Mitchell’s NFL Draft ascension
After a stellar sophomore season, Mitchell emerged into the national spotlight as a junior. Starting the 2020 season with a touchdown in three straight games, the Virginia Tech TE secured a career-high 103 yards, a receiving score, and a rushing touchdown in the third game of that streak. He averaged over 15 yards per catch in more than half of his games, with four games averaging over 20 yards per catch.
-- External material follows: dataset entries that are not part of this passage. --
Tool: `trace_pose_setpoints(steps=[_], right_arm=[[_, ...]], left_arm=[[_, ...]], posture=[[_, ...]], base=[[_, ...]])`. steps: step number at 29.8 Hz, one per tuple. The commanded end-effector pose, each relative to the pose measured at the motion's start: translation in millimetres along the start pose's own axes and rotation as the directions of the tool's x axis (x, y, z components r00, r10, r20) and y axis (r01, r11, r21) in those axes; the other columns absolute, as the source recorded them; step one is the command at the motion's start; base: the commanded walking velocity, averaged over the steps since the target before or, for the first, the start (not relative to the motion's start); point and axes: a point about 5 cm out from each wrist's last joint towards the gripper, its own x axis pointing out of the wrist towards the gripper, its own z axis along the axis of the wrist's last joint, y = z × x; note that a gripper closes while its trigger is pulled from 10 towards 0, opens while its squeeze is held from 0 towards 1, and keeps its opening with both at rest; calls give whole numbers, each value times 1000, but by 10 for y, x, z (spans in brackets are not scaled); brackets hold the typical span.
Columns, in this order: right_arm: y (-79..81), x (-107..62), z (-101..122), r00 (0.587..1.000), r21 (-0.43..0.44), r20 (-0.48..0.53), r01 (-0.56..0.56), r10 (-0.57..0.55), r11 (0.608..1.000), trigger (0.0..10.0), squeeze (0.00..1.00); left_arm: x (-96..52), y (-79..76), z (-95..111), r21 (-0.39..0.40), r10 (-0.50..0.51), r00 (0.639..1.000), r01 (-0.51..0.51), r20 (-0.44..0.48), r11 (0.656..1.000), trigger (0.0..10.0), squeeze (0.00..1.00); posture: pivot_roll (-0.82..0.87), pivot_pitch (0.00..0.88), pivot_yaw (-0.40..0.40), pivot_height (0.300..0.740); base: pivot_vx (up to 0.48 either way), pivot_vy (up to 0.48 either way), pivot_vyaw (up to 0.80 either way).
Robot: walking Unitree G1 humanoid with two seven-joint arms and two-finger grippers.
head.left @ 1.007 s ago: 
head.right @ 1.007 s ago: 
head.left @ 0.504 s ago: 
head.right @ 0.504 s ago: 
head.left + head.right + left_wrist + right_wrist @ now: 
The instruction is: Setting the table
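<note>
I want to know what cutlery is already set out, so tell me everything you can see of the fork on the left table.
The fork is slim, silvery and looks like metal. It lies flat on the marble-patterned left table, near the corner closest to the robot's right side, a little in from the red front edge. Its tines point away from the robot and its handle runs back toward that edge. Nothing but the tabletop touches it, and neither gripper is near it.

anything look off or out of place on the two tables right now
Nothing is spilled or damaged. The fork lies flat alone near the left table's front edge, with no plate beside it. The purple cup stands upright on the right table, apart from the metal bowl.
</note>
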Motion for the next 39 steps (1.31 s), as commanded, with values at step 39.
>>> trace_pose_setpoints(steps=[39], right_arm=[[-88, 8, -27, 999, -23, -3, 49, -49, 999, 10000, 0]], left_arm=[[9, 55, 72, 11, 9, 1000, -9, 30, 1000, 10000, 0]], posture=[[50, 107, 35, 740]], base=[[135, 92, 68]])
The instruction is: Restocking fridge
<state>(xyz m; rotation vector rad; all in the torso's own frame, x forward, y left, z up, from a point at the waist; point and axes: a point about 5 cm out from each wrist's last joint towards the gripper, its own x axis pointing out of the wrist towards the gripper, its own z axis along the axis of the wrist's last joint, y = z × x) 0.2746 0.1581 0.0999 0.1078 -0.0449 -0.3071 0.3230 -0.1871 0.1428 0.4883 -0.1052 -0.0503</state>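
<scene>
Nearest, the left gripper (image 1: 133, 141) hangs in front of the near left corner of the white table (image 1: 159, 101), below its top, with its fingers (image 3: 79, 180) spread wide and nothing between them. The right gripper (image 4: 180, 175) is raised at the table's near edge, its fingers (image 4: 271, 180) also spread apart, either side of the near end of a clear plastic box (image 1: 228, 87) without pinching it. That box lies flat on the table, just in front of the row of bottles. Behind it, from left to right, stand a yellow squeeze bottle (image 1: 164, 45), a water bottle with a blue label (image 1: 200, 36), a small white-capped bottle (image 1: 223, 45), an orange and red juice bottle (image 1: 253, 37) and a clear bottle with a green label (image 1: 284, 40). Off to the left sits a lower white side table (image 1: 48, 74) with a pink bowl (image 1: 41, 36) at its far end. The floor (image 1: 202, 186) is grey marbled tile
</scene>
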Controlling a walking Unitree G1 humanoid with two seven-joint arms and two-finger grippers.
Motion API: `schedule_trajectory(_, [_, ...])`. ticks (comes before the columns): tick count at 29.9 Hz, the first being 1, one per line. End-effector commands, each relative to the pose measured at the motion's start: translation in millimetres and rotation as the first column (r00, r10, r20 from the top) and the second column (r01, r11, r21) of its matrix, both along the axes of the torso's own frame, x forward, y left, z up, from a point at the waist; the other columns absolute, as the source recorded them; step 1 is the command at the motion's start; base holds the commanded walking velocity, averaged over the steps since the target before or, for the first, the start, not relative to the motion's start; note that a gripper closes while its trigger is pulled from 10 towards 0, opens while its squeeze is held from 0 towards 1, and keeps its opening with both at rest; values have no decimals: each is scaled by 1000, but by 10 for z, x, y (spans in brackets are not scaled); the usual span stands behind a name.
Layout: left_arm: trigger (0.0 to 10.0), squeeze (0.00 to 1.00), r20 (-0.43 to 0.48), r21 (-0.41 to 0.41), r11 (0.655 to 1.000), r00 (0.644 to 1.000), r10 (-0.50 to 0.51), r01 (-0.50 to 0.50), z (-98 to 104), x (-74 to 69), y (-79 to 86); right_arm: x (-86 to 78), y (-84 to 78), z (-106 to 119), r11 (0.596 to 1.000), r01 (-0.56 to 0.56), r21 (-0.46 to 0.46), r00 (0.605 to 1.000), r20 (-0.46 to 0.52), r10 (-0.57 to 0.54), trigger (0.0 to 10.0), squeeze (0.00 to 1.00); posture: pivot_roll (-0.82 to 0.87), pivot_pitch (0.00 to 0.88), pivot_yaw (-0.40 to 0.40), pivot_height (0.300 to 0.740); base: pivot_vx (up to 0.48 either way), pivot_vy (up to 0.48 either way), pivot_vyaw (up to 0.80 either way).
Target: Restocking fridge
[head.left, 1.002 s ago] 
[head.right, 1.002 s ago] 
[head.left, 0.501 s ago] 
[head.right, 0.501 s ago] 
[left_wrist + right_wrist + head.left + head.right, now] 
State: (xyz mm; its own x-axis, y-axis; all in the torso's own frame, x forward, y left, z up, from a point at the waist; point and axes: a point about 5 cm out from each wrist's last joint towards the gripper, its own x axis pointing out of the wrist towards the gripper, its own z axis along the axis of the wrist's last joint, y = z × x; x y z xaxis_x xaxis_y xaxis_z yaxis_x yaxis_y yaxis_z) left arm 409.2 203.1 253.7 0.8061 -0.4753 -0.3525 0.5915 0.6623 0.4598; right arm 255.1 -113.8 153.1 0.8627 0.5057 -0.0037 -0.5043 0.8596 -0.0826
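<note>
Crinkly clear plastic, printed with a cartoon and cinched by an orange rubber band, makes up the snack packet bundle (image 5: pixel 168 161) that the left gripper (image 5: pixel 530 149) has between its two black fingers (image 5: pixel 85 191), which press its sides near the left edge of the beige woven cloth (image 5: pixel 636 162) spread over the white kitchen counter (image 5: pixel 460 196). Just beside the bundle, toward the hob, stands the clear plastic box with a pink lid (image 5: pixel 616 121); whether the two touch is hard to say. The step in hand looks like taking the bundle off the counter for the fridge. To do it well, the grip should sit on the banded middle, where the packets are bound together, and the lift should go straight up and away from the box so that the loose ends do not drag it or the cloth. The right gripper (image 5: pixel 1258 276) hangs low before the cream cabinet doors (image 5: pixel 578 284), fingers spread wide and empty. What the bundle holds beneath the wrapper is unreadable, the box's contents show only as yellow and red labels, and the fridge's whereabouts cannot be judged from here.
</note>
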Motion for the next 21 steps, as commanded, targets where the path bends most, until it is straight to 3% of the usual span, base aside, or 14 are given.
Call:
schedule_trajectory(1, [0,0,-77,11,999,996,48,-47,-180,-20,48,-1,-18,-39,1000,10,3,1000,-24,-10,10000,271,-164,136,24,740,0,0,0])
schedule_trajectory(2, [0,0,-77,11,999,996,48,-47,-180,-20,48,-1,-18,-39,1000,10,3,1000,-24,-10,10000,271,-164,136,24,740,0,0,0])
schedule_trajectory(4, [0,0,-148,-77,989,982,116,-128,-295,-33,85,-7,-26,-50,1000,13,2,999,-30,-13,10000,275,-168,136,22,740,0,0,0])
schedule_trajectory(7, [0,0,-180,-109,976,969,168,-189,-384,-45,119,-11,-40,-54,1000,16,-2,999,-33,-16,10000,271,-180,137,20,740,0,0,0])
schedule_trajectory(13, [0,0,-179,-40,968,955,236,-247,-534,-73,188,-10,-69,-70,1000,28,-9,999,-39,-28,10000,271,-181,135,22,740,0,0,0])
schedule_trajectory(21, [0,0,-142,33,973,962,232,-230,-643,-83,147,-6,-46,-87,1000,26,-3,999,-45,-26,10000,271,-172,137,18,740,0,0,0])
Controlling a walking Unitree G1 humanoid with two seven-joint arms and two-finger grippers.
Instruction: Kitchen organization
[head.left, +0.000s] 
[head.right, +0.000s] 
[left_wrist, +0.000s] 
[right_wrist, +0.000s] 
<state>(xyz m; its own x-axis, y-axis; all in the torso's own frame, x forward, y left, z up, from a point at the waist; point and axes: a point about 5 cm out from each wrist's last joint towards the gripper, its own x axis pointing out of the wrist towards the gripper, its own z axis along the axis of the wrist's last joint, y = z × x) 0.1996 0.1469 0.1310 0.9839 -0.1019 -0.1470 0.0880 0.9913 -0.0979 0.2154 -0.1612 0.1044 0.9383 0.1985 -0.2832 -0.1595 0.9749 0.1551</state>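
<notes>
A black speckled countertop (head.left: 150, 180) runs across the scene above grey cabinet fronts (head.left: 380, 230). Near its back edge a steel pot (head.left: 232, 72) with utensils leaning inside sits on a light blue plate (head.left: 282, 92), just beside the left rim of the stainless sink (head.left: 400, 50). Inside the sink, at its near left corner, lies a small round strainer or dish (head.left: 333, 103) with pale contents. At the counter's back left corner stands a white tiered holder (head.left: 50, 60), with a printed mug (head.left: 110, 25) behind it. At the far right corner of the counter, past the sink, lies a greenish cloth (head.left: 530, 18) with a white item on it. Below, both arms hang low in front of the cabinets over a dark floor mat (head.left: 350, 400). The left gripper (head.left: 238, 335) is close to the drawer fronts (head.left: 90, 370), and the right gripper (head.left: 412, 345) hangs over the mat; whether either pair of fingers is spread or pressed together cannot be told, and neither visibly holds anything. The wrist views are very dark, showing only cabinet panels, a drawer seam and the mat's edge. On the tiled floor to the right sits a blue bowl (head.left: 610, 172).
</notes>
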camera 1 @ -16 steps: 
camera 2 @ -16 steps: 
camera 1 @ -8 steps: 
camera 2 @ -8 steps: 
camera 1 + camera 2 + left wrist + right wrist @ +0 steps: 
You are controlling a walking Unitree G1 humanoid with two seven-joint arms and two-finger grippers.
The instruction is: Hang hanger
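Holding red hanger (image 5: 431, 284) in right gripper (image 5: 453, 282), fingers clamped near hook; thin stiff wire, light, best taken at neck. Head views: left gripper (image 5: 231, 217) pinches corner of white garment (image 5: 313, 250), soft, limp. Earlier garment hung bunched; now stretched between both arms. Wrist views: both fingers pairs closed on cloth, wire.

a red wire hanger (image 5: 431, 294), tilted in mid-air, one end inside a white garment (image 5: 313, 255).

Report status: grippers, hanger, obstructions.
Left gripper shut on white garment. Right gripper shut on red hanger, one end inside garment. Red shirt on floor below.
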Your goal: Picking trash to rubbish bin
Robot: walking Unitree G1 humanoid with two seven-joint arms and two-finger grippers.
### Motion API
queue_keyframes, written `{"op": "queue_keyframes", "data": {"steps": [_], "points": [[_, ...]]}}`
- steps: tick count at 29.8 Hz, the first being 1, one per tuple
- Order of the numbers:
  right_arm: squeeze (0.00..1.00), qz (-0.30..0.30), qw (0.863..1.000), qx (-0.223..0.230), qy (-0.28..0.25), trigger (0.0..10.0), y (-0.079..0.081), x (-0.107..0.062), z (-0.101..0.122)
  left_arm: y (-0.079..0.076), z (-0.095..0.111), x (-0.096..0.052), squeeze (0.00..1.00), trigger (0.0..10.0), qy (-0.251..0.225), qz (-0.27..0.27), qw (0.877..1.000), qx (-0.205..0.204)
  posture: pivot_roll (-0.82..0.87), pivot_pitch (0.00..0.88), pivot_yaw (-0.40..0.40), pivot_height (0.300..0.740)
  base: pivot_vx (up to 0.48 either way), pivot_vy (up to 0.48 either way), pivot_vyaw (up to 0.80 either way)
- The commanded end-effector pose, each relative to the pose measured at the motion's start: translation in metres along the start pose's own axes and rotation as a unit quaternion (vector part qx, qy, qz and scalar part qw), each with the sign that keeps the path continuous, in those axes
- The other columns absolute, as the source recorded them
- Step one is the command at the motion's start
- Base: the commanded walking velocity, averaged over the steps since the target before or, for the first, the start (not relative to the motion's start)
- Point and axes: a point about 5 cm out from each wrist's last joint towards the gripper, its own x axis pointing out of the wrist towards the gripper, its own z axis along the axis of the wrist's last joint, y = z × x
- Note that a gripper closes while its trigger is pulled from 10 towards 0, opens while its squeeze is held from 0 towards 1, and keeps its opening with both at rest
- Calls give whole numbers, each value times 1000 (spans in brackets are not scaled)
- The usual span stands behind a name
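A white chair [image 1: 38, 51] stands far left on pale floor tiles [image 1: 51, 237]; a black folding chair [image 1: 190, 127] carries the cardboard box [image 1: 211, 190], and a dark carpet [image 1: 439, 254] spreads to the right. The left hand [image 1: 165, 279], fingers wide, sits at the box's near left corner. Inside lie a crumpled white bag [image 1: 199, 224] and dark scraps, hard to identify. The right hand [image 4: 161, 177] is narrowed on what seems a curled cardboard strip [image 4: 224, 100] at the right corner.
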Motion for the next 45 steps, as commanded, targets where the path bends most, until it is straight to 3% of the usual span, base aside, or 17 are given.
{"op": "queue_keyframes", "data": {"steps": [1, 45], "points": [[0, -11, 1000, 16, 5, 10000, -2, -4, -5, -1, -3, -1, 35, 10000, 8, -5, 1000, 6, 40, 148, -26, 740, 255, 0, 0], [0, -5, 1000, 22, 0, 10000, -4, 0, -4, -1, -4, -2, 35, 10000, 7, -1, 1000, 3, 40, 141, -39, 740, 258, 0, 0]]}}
In 10 games with nine starts, Mitchell tallied 435 yards and a team-leading 4 touchdowns. As a result, he entered the 2021 season with high expectations. After tallying 36 yards that included an 11-yard touchdown in the season-opening win over North Carolina, the Virginia Tech TE’s season came to a dramatic halt against Middle Tennessee State.
Although reports suggested he was held out of the rest of that game for precautionary reasons, it transpired that Mitchell had torn his ACL. The injury required surgery, ruling him out for the rest of his senior season. While he could have redshirted and returned to the Hokies, he opted to declare for the 2022 NFL Draft.
Despite the injury, Mitchell still received an invite to the NFL Combine. Still recuperating, he didn’t work out in Indianapolis. Indeed, he only completed the bench press (18 reps) during Virginia Tech’s Pro Day. However, the expectation is that he’ll be up to speed by the start of the NFL season, allaying potential fears for his long-term projection.